MAGI2 down‐regulated PD‐L1 expression in macrophages by elevating PTEN to inhibit the PI3K/AKT signalling pathway. A, MAGI2, PTEN, PI3K, AKT and PD‐L1 expression upon MAGI2 overexpression or repression in macrophages determined using RT‐qPCR, *P < 0.05 vs OE‐NC; #P < 0.05 vs si‐NC. B, MAGI2, PTEN, PI3K, AKT, p‐AKT and PD‐L1 expression was determined using Western blot assay upon MAGI2 overexpression or repression in macrophages, *P < 0.05 vs OE‐NC; #P < 0.05 vs si‐NC. C, MAGI2, PTEN, PI3K, AKT and PD‐L1 expression upon PTEN overexpression or repression in macrophages was determined using RT‐qPCR, *P < 0.05 vs OE‐NC; #P < 0.05 vs si‐NC, D, MAGI2, PTEN, PI3K, AKT, p‐AKT and PD‐L1 expression upon PTEN overexpression or repression in macrophages was determined using Western blot assay, *P < 0.05 vs OE‐NC; #P < 0.05 vs si‐NC. E, MAGI2, PTEN, PI3K, AKT and PD‐L1 expression after MAGI2 overexpression and PTEN repression in macrophages was determined using RT‐qPCR, *P < 0.05 vs OE‐MAGI2‐si‐NC. F, MAGI2, PTEN, PI3K, AKT, p‐AKT and PD‐L1 expression upon MAGI2 overexpression and PTEN repression in macrophages were determined using Western blot assay, *P < 0.05 vs OE‐MAGI2‐si‐NC. Measurement data were presented as mean ± standard deviation. Unpaired t test was adopted to analyse the differences between two experimental groups, while ANOVA was utilized to analyse differences among multiple groups, followed by Tukey's post hoc test. Experiments were conducted 3 times independently

Thereafter, we overexpressed or repressed the expression of PTEN in macrophages by transfection. RT‐qPCR results showed no significant differences in the expression of MAGI2, PTEN, PI3K, AKT and PD‐L1 between OE‐NC and si‐NC groups (P > 0.05). MAGI2 and AKT expression levels showed no obvious change in either OE‐PTEN or si‐PTEN groups when compared to OE‐NC or si‐NC, respectively (P > 0.05). Decreased expression of PI3K and PD‐L1 was observed in the OE‐PTEN group compared to OE‐NC, while increased PI3K and PD‐L1 expression was witnessed in response to si‐PTEN treatment compared to si‐NC (P < 0.05) (Figure 6C).

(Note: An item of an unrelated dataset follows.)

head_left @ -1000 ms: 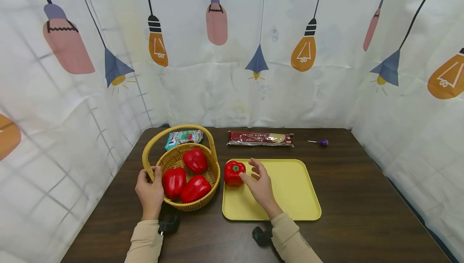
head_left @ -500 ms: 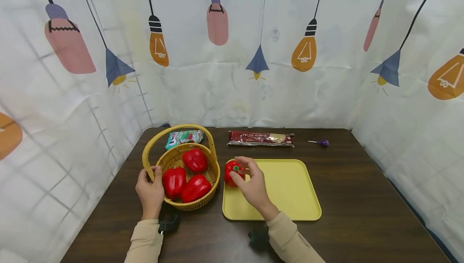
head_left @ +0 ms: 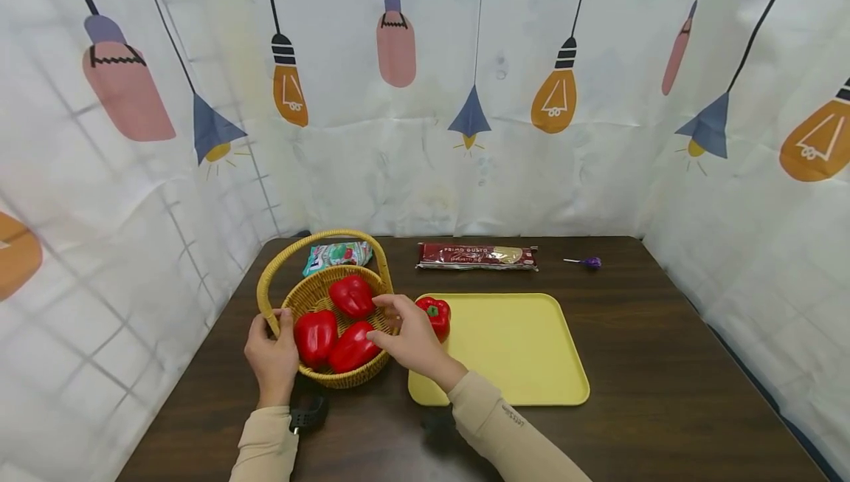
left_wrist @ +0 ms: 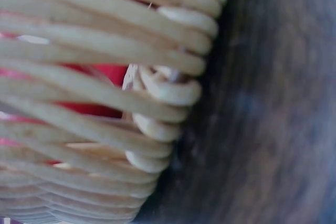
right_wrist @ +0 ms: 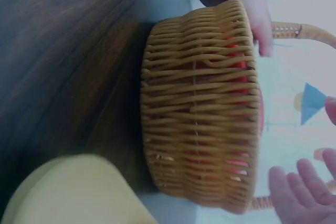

Using Western blot analysis, we did not find significant differences in MAGI2 or AKT expression between OE‐PTEN or OE‐NC groups, and between si‐PTEN and si‐NC groups (P > 0.05, Figure 6D). Similarly, decreased expression of PI3K, p‐AKT and PD‐L1 was observed in OE‐PTEN group as compared to OE‐NC, while increased PI3K, p‐AKT and PD‐L1 expression was witnessed in response to si‐PTEN treatment as compared to si‐NC (P < 0.05).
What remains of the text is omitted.